Below are the records; give again exactly the line with "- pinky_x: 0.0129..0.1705", the line with "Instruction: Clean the", and each line that lies between them, and nothing besides.

_DATA LISTING_.
┏━━

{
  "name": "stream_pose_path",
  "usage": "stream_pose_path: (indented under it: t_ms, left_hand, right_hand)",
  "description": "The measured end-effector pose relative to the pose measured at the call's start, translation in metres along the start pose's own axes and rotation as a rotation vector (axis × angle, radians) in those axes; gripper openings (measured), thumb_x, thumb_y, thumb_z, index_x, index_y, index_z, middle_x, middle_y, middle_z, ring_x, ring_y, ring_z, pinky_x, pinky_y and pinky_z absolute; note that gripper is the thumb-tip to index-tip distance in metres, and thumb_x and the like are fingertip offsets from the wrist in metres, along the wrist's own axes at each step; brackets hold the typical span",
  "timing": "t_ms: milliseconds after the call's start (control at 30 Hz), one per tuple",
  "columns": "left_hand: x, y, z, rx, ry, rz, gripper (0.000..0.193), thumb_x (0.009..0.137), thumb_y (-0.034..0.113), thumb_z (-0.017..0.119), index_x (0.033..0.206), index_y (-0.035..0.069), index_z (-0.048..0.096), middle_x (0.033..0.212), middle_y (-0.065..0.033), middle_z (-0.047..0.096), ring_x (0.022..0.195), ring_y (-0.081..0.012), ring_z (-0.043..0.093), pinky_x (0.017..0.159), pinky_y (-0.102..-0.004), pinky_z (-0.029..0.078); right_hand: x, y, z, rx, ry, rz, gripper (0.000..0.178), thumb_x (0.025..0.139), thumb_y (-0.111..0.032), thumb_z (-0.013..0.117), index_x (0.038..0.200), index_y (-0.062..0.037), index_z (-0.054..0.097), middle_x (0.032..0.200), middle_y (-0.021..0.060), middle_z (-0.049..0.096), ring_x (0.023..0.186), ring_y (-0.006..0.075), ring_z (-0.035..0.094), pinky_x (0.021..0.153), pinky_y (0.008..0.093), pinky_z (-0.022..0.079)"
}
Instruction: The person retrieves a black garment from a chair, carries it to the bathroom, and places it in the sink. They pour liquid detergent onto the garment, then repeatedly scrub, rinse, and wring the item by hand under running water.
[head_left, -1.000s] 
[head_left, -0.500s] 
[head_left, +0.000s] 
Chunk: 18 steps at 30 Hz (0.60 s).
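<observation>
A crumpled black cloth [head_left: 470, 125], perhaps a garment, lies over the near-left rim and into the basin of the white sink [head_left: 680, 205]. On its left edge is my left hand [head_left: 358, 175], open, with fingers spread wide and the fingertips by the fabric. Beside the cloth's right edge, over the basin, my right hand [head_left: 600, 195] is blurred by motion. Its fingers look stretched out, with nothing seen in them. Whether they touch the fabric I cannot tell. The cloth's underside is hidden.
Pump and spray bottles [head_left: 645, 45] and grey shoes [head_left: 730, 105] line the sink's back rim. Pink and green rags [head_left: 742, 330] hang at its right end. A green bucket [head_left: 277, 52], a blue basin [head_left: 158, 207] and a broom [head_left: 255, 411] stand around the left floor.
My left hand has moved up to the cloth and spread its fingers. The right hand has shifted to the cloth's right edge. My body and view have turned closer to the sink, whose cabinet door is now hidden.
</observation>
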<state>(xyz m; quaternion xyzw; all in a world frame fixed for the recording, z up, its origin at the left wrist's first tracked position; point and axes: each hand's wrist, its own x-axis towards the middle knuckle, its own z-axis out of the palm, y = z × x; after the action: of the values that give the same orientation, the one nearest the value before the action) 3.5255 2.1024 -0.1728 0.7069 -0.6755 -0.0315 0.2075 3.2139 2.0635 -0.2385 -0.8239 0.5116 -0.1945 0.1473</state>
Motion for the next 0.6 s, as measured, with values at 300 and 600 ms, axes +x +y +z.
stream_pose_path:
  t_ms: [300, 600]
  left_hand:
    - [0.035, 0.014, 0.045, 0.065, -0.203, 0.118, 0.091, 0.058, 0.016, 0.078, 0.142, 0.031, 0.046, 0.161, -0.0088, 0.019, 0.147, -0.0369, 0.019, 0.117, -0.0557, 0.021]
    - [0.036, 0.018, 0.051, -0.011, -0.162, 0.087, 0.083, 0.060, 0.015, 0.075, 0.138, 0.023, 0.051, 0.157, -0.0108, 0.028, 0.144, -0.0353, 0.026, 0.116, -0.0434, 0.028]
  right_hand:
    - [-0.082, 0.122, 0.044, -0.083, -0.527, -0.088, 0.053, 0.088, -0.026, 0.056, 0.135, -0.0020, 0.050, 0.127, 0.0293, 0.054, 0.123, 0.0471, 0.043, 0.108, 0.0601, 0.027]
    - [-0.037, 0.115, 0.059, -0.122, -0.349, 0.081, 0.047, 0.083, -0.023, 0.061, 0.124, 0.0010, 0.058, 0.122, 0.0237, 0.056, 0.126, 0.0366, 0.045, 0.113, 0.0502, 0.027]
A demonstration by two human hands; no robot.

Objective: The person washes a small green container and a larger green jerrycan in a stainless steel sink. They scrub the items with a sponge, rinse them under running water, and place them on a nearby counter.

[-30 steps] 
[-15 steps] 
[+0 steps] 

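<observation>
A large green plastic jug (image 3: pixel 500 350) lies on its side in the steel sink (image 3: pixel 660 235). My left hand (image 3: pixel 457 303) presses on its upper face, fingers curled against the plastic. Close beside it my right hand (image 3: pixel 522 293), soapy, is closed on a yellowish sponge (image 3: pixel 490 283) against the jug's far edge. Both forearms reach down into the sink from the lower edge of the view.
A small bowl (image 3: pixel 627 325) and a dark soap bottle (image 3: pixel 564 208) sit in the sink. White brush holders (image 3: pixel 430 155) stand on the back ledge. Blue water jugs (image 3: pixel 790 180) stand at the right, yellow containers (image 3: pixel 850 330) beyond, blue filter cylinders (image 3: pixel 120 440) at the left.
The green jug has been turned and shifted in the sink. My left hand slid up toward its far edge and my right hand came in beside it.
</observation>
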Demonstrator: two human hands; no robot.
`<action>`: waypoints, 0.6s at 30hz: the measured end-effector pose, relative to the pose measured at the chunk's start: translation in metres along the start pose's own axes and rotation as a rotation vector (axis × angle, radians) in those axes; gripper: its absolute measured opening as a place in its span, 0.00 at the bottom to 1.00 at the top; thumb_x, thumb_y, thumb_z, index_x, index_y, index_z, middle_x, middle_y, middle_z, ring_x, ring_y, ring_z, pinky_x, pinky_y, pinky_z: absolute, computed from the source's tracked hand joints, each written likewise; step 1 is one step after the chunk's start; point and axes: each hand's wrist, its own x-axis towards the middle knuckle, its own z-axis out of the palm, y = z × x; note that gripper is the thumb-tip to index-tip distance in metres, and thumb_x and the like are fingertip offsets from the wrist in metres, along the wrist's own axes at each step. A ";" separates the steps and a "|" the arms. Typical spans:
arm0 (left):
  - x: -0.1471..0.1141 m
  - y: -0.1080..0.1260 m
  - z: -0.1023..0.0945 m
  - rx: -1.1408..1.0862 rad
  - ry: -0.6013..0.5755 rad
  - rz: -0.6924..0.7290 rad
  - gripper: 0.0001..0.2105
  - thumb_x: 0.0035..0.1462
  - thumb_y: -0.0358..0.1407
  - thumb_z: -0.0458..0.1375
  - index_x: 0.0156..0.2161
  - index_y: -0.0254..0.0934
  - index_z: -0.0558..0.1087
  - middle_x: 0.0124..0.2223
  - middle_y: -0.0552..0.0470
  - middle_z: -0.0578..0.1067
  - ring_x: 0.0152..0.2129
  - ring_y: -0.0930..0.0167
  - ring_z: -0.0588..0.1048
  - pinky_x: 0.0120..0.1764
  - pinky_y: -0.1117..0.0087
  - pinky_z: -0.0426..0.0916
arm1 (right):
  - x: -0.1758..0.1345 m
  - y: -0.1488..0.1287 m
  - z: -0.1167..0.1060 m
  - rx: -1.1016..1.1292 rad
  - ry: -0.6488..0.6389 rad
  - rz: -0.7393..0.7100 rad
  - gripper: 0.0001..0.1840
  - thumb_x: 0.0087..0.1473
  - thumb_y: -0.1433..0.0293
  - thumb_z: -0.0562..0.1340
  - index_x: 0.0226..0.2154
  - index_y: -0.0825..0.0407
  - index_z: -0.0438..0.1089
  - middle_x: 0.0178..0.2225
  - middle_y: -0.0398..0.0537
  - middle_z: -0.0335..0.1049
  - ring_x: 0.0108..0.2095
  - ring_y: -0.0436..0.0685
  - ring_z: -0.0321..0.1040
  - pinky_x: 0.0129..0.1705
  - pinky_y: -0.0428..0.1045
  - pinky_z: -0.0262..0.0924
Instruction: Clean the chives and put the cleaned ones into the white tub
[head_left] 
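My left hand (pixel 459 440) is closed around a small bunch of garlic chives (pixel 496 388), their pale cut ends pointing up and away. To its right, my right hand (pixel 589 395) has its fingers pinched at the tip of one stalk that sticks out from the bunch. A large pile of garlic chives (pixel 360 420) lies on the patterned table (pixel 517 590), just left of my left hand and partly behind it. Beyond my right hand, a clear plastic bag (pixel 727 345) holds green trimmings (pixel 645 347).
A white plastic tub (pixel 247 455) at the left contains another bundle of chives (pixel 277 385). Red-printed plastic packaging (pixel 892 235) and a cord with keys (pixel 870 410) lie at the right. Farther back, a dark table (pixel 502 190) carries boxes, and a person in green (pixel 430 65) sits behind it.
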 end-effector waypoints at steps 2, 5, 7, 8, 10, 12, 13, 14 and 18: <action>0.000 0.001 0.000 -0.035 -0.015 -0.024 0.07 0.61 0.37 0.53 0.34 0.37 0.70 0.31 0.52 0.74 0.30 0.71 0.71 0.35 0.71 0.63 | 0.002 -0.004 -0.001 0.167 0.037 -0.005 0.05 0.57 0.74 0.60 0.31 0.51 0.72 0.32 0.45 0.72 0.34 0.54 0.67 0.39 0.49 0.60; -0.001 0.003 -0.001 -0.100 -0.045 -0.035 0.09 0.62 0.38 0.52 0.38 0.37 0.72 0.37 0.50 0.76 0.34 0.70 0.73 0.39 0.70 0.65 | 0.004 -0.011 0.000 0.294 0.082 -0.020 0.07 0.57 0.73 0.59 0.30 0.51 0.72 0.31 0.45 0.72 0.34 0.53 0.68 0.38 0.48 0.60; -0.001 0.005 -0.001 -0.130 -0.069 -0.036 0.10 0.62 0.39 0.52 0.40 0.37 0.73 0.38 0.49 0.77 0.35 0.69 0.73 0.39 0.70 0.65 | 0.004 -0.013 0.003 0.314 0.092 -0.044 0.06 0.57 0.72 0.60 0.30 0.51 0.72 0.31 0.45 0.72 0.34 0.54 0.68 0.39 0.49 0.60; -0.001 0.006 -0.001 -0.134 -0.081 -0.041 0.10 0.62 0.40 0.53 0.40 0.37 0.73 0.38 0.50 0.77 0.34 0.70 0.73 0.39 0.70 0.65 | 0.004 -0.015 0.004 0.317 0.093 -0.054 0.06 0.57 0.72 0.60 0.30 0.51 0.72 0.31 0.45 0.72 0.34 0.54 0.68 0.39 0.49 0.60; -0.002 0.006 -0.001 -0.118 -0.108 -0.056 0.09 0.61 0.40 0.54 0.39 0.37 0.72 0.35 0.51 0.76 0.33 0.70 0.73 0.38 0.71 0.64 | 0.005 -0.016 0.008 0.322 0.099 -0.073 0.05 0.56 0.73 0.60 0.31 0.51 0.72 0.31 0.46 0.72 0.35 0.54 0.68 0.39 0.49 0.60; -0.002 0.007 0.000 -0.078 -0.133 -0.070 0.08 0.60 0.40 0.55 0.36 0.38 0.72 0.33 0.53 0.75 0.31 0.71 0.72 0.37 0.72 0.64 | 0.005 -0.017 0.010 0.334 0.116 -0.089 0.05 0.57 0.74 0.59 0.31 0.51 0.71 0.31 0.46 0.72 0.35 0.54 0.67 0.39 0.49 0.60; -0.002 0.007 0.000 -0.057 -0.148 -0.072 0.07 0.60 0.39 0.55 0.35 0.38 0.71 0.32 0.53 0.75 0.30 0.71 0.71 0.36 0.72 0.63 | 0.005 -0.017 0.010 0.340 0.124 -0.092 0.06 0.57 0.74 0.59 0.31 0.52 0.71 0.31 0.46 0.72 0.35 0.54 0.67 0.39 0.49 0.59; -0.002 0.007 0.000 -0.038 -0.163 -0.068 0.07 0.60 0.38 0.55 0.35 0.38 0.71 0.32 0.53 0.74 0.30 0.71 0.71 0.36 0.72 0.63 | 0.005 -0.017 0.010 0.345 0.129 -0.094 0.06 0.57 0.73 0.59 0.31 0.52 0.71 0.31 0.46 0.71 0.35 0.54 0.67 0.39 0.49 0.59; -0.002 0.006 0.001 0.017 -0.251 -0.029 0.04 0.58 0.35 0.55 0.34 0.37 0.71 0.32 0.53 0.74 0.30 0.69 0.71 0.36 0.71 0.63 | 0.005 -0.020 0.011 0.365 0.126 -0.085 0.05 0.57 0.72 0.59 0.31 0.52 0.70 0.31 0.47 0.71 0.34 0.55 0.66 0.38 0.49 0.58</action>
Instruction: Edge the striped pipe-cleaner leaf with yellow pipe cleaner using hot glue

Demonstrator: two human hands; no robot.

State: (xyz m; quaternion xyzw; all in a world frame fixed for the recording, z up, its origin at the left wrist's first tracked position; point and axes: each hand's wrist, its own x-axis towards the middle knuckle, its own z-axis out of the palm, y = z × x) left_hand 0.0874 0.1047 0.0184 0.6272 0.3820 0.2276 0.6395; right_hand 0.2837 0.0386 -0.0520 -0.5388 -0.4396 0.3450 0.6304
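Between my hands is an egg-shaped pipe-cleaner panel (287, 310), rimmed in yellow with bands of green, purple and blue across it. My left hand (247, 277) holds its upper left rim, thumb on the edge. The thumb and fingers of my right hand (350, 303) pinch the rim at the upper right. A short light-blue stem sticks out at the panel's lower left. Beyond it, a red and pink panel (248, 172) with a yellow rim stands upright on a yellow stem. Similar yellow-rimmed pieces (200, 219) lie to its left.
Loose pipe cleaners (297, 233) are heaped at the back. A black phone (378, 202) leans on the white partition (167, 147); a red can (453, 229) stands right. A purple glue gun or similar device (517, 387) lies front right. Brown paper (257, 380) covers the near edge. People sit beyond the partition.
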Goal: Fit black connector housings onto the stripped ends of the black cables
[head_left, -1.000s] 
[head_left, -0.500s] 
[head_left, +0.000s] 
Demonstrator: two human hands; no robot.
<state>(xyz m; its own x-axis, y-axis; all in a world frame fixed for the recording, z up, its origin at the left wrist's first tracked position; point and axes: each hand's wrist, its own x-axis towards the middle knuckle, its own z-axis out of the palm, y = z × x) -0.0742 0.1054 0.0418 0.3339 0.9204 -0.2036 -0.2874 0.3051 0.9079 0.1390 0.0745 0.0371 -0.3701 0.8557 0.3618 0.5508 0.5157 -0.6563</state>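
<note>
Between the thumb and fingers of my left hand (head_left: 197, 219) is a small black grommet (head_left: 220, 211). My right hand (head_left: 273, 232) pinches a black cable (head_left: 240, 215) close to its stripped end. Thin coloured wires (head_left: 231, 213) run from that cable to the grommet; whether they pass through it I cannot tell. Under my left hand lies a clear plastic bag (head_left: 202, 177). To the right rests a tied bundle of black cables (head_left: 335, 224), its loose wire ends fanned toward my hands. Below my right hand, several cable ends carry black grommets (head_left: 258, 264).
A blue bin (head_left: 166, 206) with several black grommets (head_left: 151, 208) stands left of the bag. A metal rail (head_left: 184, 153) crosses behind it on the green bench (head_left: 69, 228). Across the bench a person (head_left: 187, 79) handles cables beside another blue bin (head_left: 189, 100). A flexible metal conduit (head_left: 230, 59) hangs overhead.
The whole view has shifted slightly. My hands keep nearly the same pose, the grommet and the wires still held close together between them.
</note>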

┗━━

_RESPONSE TO THIS EXERCISE_.
  - pinky_x: 0.0129..0.1705
  - pinky_y: -0.0428..0.1045
  - pinky_z: -0.0262..0.0924
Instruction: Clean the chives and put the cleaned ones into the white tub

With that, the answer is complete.